Work item.
Your copy should begin with the line containing "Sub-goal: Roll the", end with the line containing "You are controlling", match the listing below exactly, and contain no pictures.
▶
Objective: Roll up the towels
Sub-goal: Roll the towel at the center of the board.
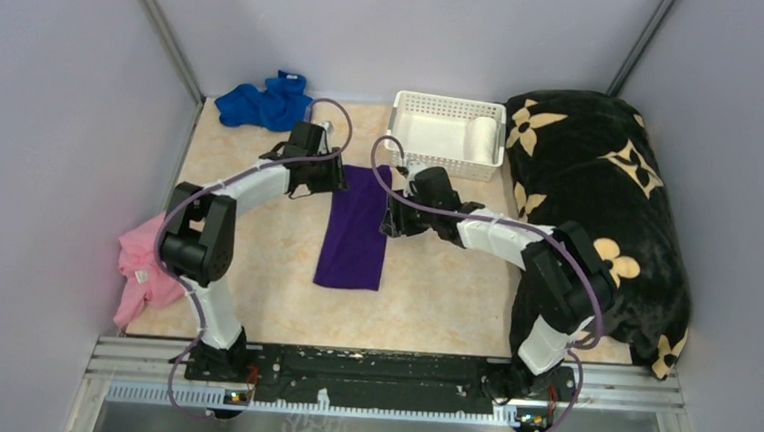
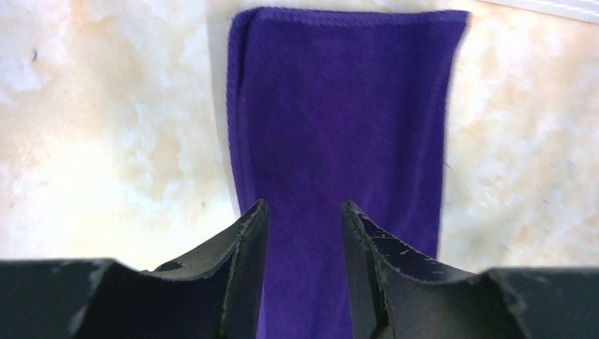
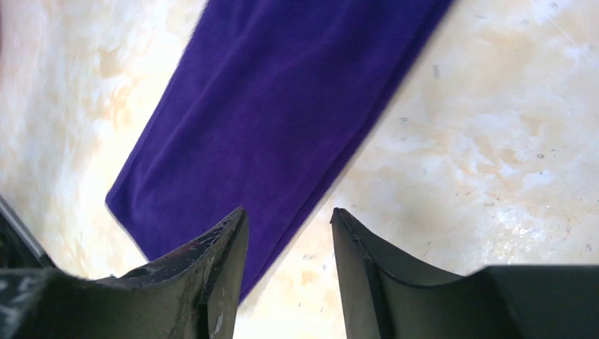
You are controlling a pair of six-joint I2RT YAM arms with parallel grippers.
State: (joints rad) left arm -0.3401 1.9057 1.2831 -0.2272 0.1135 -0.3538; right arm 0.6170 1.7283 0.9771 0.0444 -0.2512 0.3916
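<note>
Nearest to me, my two bases sit bolted to the black rail (image 1: 378, 371) at the table's near edge, and both arms arch forward over the marbled beige table (image 1: 453, 301). A crumpled pink cloth (image 1: 142, 271) lies at the table's left edge, just beside my left elbow. In the middle, the dark purple towel (image 1: 355, 229) is spread flat as a long narrow strip running away from me, its near end a little left of its far end. My left gripper (image 2: 304, 233) hangs above the towel's far left part; through its wrist camera I see both fingers parted with purple cloth showing in the gap, nothing clamped between them. My right gripper (image 3: 289, 244) hangs over the towel's far right edge, jaws likewise spread apart and empty, with the cloth's edge and bare table showing between the fingers. Whether either set of fingertips touches the cloth, I cannot tell. On the right a big black plush blanket with beige flowers (image 1: 599, 209) is heaped along the wall. Farther back, the white plastic basket (image 1: 448, 135) holds the cream-white towel (image 1: 481, 137), rolled up against its right side. At the far left corner, the bright blue towel (image 1: 265, 104) lies bunched and unrolled.
</note>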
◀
Response area.
Sub-goal: Roll the towel at the center of the board.
You are controlling a pair of six-joint I2RT YAM arms with parallel grippers.

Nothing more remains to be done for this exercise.